Only the lines from the start of the data to the line containing "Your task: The", both included, should be output, exactly and without pictures.

[Extracted data entries]
------------------------------------------------

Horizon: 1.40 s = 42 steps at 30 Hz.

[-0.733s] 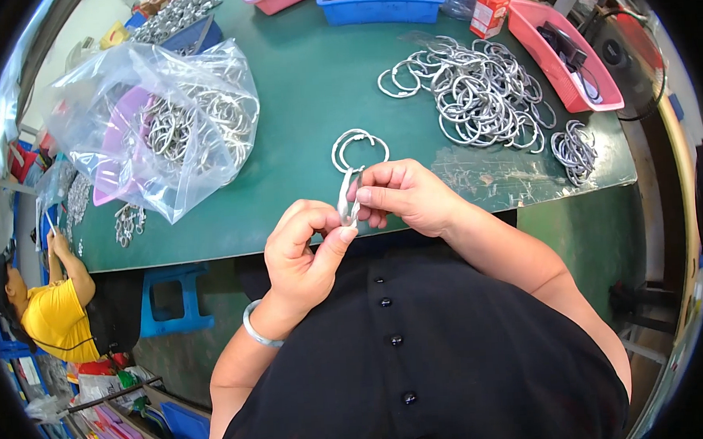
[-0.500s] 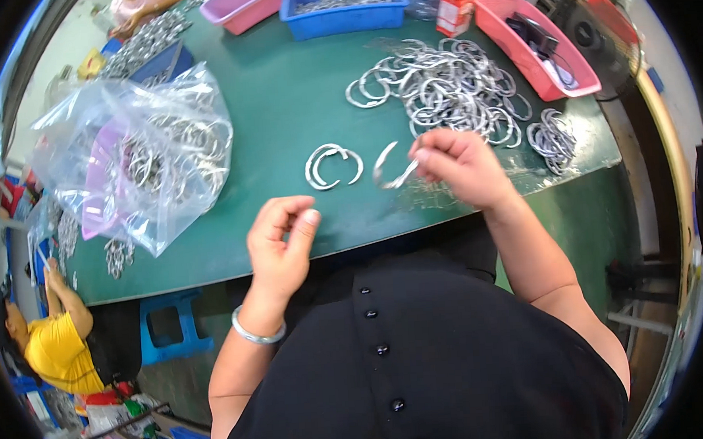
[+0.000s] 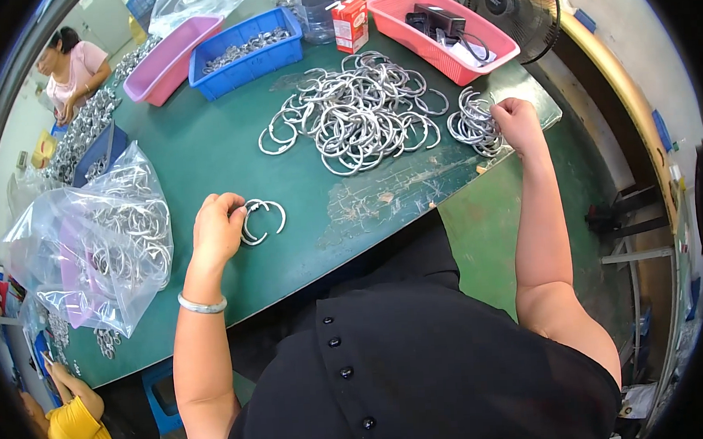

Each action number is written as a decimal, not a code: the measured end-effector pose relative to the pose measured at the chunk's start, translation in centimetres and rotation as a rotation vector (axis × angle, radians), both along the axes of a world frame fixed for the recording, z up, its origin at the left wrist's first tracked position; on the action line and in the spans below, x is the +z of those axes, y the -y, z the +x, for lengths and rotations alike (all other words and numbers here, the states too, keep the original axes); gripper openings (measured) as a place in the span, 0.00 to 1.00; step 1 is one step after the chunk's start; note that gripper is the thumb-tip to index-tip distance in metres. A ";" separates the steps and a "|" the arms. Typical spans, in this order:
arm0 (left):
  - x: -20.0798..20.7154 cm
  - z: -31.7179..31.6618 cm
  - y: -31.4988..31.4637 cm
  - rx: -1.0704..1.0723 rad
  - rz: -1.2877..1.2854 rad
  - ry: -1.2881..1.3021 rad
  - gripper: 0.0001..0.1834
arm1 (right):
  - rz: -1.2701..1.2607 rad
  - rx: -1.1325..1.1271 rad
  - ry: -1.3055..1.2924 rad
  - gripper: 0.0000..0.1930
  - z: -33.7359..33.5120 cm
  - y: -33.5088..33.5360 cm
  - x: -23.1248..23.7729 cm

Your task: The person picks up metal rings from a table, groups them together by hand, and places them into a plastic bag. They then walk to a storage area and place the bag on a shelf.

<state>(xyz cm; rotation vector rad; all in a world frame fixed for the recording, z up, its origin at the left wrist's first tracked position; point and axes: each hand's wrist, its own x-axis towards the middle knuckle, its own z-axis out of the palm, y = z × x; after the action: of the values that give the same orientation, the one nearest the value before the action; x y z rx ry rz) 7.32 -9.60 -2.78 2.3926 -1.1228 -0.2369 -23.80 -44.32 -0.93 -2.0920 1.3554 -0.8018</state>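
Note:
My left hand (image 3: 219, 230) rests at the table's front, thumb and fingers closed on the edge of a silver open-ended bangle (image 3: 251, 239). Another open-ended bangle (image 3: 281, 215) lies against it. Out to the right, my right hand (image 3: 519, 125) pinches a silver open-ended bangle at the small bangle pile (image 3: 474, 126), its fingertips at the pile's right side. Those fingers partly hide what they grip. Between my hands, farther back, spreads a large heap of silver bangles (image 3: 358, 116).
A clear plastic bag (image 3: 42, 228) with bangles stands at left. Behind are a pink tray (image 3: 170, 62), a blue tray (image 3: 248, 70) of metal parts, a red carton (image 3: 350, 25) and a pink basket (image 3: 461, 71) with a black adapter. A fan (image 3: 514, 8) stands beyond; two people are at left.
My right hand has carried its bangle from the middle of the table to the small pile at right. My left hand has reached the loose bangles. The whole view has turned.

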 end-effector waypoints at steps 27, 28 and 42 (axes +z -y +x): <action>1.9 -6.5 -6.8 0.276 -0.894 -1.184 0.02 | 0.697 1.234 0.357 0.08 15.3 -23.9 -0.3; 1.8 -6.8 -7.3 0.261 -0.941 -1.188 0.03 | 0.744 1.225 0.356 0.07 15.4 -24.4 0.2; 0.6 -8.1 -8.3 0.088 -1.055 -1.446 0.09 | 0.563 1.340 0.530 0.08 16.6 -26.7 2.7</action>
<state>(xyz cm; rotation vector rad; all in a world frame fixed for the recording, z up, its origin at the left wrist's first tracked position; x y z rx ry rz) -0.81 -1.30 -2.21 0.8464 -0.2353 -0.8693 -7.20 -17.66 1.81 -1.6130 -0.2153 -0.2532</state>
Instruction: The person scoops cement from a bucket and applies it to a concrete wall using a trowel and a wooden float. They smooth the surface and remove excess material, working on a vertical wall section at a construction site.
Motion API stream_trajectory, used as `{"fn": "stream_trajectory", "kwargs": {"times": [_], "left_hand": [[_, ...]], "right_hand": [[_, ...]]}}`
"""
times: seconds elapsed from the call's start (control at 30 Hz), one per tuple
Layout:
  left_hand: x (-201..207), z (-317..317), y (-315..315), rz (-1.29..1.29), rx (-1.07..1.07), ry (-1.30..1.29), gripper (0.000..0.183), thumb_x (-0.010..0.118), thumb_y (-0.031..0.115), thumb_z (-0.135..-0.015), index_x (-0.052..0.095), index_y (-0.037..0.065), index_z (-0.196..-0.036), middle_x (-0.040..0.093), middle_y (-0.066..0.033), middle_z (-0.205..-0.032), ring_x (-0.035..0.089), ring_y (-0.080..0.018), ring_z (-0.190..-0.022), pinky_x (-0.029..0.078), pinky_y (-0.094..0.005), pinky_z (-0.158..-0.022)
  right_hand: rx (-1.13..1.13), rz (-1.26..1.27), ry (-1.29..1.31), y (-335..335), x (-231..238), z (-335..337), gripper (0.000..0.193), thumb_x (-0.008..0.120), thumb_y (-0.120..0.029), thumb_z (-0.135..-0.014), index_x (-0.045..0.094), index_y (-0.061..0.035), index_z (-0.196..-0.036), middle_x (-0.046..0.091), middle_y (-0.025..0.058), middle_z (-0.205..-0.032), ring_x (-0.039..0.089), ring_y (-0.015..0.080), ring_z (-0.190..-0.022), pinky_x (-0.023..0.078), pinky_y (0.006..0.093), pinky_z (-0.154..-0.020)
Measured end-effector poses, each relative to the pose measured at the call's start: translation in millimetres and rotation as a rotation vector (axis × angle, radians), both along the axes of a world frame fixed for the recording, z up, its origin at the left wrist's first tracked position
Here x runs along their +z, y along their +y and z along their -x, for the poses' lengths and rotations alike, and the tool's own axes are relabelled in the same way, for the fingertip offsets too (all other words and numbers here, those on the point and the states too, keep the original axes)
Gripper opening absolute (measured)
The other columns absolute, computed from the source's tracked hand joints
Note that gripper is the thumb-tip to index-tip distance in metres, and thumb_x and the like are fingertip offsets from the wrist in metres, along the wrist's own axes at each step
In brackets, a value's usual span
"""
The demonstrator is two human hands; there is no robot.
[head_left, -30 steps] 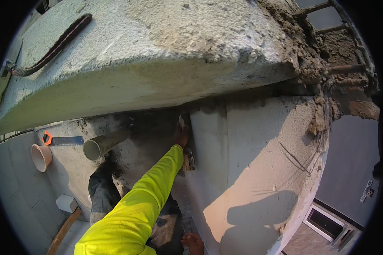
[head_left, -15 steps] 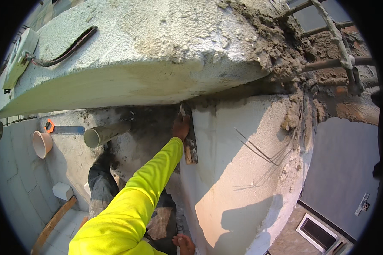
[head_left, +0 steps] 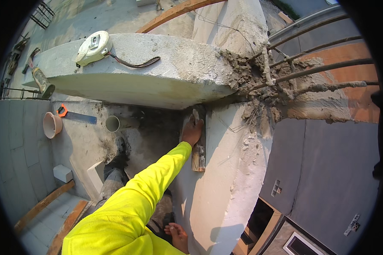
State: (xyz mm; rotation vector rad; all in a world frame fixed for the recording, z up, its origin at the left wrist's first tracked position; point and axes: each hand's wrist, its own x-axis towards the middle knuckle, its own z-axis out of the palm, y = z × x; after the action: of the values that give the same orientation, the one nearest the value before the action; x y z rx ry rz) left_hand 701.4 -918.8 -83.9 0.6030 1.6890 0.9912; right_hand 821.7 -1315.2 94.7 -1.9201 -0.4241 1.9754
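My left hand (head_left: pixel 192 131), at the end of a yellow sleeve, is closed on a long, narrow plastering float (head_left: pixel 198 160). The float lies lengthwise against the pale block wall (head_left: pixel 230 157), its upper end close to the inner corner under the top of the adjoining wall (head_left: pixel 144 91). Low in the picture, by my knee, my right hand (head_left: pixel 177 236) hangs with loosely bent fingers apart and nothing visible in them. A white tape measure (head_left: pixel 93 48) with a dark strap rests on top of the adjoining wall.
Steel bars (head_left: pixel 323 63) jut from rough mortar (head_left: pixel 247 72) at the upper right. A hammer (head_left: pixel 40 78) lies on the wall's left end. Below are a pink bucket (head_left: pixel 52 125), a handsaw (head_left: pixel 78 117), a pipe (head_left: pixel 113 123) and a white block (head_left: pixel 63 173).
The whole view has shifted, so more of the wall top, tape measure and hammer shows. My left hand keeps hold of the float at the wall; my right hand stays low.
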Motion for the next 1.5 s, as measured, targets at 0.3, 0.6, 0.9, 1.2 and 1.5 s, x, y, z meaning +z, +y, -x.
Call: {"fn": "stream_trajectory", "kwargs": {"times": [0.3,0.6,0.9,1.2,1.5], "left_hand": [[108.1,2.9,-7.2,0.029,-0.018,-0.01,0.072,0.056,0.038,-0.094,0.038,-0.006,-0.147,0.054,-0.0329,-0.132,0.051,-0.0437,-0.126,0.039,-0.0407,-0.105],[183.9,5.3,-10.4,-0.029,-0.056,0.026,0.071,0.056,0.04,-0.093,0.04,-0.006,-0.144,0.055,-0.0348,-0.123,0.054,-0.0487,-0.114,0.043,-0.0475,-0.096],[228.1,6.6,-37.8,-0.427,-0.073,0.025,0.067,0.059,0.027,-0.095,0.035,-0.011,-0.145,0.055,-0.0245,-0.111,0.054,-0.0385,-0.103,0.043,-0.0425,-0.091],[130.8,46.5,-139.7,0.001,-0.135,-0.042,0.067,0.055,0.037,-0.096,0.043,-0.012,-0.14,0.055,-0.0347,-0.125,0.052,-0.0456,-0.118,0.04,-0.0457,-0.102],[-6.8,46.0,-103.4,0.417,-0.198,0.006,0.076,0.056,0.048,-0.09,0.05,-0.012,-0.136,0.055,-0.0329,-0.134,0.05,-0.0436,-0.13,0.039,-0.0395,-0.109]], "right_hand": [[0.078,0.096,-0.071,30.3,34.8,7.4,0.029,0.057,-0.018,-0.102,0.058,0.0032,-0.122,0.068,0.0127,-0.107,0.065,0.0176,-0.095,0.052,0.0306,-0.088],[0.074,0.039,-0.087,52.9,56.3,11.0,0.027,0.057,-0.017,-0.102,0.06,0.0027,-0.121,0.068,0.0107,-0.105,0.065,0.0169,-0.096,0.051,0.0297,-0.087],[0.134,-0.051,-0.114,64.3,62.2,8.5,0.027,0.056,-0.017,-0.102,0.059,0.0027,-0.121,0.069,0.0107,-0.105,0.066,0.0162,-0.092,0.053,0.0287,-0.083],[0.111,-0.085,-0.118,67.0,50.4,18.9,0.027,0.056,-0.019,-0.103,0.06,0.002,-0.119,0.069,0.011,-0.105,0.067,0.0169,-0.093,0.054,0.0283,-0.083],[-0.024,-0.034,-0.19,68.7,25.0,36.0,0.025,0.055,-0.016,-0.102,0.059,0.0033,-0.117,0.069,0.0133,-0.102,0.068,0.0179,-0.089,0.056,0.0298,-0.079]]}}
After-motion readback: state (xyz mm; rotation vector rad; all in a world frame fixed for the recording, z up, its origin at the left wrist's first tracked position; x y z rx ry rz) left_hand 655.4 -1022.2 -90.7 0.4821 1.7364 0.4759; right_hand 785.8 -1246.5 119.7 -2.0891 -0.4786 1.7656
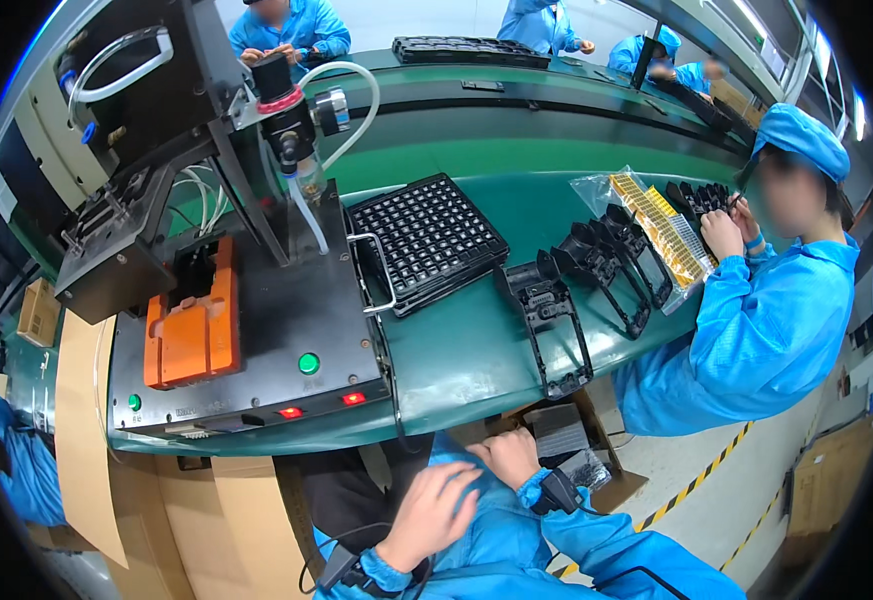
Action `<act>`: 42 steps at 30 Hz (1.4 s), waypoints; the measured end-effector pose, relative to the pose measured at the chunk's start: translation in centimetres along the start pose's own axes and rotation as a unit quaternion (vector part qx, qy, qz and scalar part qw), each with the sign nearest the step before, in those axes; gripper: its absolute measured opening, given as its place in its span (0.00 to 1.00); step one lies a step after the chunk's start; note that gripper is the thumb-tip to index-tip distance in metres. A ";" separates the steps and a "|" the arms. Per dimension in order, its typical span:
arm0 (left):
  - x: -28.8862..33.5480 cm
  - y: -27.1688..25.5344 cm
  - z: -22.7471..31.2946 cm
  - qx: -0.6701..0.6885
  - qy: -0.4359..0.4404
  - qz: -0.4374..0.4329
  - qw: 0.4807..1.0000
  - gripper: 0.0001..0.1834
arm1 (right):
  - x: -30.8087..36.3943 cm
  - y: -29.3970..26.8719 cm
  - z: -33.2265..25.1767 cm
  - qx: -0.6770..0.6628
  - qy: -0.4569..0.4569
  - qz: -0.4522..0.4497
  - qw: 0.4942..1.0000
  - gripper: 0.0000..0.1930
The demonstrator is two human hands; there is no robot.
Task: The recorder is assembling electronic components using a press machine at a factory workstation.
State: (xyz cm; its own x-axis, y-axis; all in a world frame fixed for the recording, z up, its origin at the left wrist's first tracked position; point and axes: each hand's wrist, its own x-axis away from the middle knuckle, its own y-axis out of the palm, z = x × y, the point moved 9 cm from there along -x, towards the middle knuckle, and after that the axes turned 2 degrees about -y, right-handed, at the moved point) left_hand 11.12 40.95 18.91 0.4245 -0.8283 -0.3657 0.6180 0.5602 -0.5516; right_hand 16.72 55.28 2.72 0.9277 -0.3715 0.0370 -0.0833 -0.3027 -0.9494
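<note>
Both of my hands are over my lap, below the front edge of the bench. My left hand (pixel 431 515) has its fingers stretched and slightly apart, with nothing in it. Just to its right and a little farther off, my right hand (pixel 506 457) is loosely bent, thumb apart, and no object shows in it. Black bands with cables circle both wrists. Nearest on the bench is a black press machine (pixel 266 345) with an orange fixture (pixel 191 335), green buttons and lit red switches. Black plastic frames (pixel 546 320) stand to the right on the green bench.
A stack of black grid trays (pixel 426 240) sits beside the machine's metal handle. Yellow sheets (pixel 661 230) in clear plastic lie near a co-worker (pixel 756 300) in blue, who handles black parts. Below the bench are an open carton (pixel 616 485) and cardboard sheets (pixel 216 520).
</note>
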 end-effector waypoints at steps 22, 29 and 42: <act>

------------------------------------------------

§ **RESULT FOR THIS EXERCISE**:
Horizon: 1.40 s = 42 steps at 30 Hz.

[-0.733s] 
[-0.500s] 
[+0.000s] 

Each action number is written as a decimal, not a code: the measured end-effector pose relative to the pose measured at the chunk's start, translation in centimetres and rotation as a rotation vector (axis × angle, radians), both along the axes of a world frame fixed for the recording, z up, its origin at the left wrist's first tracked position; on the action line and in the spans below, x is the +z of those axes, y the -y, z the +x, for lengths and rotations alike (all other words and numbers here, the states too, keep the original axes); gripper openings (measured) as a place in the span, 0.00 to 1.00; step 1 is one step after the chunk's start; note that gripper is the thumb-tip to index-tip distance in metres. A ";" separates the steps and a "|" the arms. Typical spans, in this order:
arm0 (left):
  - x: -20.0798..20.7154 cm
  - z: -31.7179..31.6618 cm
  - y: -31.4988..31.4637 cm
  - rx: -1.0704..1.0723 rad
  - rz: -1.2877..1.2854 rad
  - ry: -1.2881..1.3021 rad
  - gripper: 0.0001..0.1834
arm1 (right):
  - rz: -1.2701..1.2607 rad
  - rx: -1.1325..1.1271 rad
  - ry: -1.3055..1.2924 rad
  - gripper: 0.0000..0.1930
  - z: -33.7359..33.5120 cm
  - y: -33.5088..33.5360 cm
  - x: -23.1248..23.7729 cm

Your task: The person picks up metal rings from a table, groups them together by hand, and places them into a plastic bag. They then walk to a storage area and place the bag on a shelf.

Nothing further is needed to complete this exercise.